DIRECTIONS FOR THIS TASK | Output the listing exactly as written, apart from its pictures.

═════ RECORDED INFORMATION ═════

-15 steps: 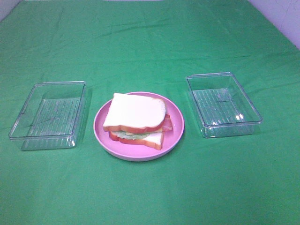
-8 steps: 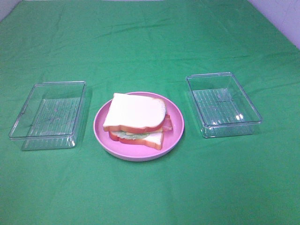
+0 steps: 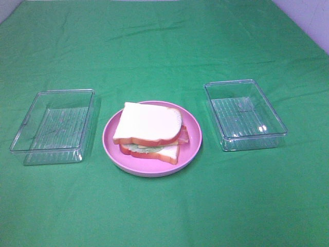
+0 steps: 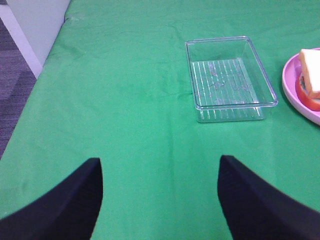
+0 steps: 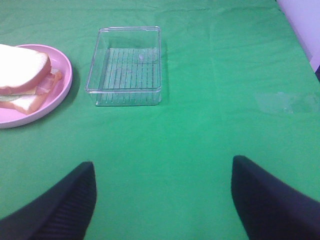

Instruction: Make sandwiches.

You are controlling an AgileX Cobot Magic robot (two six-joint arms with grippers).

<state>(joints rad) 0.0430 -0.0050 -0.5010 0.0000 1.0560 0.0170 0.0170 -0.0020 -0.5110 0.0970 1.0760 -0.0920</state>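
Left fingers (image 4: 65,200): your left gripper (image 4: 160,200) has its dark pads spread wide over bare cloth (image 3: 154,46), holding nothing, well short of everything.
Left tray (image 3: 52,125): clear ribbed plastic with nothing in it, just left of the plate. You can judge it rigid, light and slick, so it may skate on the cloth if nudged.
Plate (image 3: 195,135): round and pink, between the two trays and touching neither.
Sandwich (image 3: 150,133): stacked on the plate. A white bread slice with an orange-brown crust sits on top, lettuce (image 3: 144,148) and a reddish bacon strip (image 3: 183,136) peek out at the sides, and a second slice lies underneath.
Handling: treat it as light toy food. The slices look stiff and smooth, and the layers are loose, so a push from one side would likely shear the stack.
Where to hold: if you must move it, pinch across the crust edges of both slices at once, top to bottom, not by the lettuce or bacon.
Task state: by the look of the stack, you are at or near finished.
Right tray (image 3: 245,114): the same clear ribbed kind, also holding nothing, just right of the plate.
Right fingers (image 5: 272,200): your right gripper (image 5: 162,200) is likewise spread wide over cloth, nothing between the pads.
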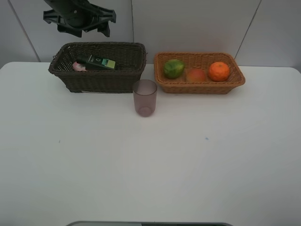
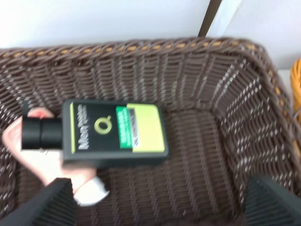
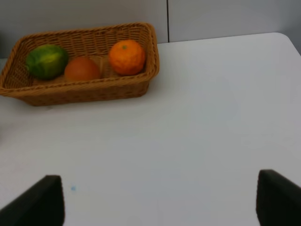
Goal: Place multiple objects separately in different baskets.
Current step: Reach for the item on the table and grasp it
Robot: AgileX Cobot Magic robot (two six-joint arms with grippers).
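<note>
The left gripper (image 2: 155, 202) hangs above the dark brown basket (image 1: 99, 77) with its jaws spread wide and nothing between them, touching neither the basket nor what lies in it. The right gripper (image 3: 160, 200) also stands with its jaws apart and empty, over bare white table (image 1: 150, 165) on the near side of the orange-tan basket (image 1: 200, 84). Taking the dark brown basket as the landmark: the translucent purple cup (image 1: 144, 97) stands upright on the table just in front of its right corner. Inside it the dark green pump bottle (image 2: 113, 134) lies flat on its side over the pink tube (image 2: 35, 155), its black cap toward the basket's left end. Its label has a yellow panel, a green strip and a looped "Q" mark; the smaller writing is too blurred to read. Right of the brown basket, the orange-tan one holds the green round fruit (image 1: 174, 68), the peach (image 1: 196, 75) and the orange (image 1: 219, 71) in a row.
</note>
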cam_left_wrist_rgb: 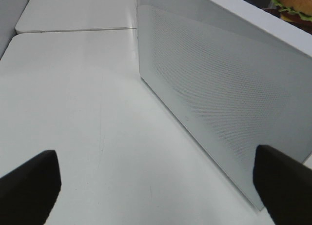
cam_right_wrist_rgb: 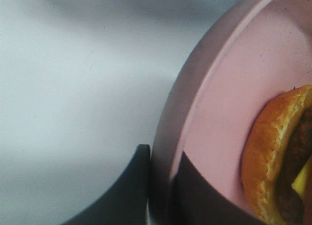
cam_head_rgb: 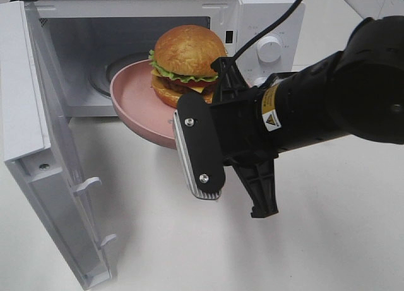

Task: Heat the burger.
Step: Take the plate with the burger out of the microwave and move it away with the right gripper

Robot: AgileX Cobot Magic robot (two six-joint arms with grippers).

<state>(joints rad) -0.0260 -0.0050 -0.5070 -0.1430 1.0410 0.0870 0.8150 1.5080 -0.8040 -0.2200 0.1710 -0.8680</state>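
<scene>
The burger (cam_head_rgb: 185,62), with a golden bun and green lettuce, sits on a pink plate (cam_head_rgb: 136,98) held in the air just in front of the open microwave (cam_head_rgb: 158,10). My right gripper (cam_head_rgb: 184,118) is shut on the plate's near rim; in the right wrist view its dark fingers (cam_right_wrist_rgb: 126,195) pinch the plate rim (cam_right_wrist_rgb: 195,103) beside the burger (cam_right_wrist_rgb: 273,156). My left gripper (cam_left_wrist_rgb: 156,186) is open and holds nothing. It faces the outer side of the microwave door (cam_left_wrist_rgb: 219,88), and the burger (cam_left_wrist_rgb: 295,3) shows just past the door's top edge.
The microwave door (cam_head_rgb: 38,114) stands swung open at the left, reaching toward the table's front. A glass turntable (cam_head_rgb: 104,76) lies inside the cavity. A control knob (cam_head_rgb: 269,49) is on the microwave's right panel. White tabletop (cam_head_rgb: 158,228) lies below the plate.
</scene>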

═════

TASK OUTPUT |
-15 steps: 
-8 steps: 
+0 steps: 
+0 steps: 
+0 steps: 

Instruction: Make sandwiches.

You are controlling an AgileX Cobot Magic robot (two six-joint arms with grippers).

<state>(joints rad) 0.0430 -0.0050 -0.5010 0.0000 1.0560 0.0170 0.0170 -0.0020 -0.5110 0.0970 1.0760 -0.0920</state>
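Left fingers (image 4: 65,200): your left gripper (image 4: 160,200) has its dark pads spread wide over bare cloth (image 3: 154,46), holding nothing, well short of everything.
Left tray (image 3: 52,125): clear ribbed plastic with nothing in it, just left of the plate. You can judge it rigid, light and slick, so it may skate on the cloth if nudged.
Plate (image 3: 195,135): round and pink, between the two trays and touching neither.
Sandwich (image 3: 150,133): stacked on the plate. A white bread slice with an orange-brown crust sits on top, lettuce (image 3: 144,148) and a reddish bacon strip (image 3: 183,136) peek out at the sides, and a second slice lies underneath.
Handling: treat it as light toy food. The slices look stiff and smooth, and the layers are loose, so a push from one side would likely shear the stack.
Where to hold: if you must move it, pinch across the crust edges of both slices at once, top to bottom, not by the lettuce or bacon.
Task state: by the look of the stack, you are at or near finished.
Right tray (image 3: 245,114): the same clear ribbed kind, also holding nothing, just right of the plate.
Right fingers (image 5: 272,200): your right gripper (image 5: 162,200) is likewise spread wide over cloth, nothing between the pads.
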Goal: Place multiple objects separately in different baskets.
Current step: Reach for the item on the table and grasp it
Robot: AgileX Cobot Magic robot (two six-joint arms with grippers).
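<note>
The left gripper (image 2: 155, 202) hangs above the dark brown basket (image 1: 99, 77) with its jaws spread wide and nothing between them, touching neither the basket nor what lies in it. The right gripper (image 3: 160, 200) also stands with its jaws apart and empty, over bare white table (image 1: 150, 165) on the near side of the orange-tan basket (image 1: 200, 84). Taking the dark brown basket as the landmark: the translucent purple cup (image 1: 144, 97) stands upright on the table just in front of its right corner. Inside it the dark green pump bottle (image 2: 113, 134) lies flat on its side over the pink tube (image 2: 35, 155), its black cap toward the basket's left end. Its label has a yellow panel, a green strip and a looped "Q" mark; the smaller writing is too blurred to read. Right of the brown basket, the orange-tan one holds the green round fruit (image 1: 174, 68), the peach (image 1: 196, 75) and the orange (image 1: 219, 71) in a row.
</note>
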cam_left_wrist_rgb: 
cam_right_wrist_rgb: 
cam_head_rgb: 

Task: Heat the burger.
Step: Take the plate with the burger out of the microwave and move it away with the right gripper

Robot: AgileX Cobot Magic robot (two six-joint arms with grippers).

<state>(joints rad) -0.0260 -0.0050 -0.5070 -0.1430 1.0410 0.0870 0.8150 1.5080 -0.8040 -0.2200 0.1710 -0.8680</state>
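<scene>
The burger (cam_head_rgb: 185,62), with a golden bun and green lettuce, sits on a pink plate (cam_head_rgb: 136,98) held in the air just in front of the open microwave (cam_head_rgb: 158,10). My right gripper (cam_head_rgb: 184,118) is shut on the plate's near rim; in the right wrist view its dark fingers (cam_right_wrist_rgb: 126,195) pinch the plate rim (cam_right_wrist_rgb: 195,103) beside the burger (cam_right_wrist_rgb: 273,156). My left gripper (cam_left_wrist_rgb: 156,186) is open and holds nothing. It faces the outer side of the microwave door (cam_left_wrist_rgb: 219,88), and the burger (cam_left_wrist_rgb: 295,3) shows just past the door's top edge.
The microwave door (cam_head_rgb: 38,114) stands swung open at the left, reaching toward the table's front. A glass turntable (cam_head_rgb: 104,76) lies inside the cavity. A control knob (cam_head_rgb: 269,49) is on the microwave's right panel. White tabletop (cam_head_rgb: 158,228) lies below the plate.
</scene>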

Nothing else remains to be done for this exercise.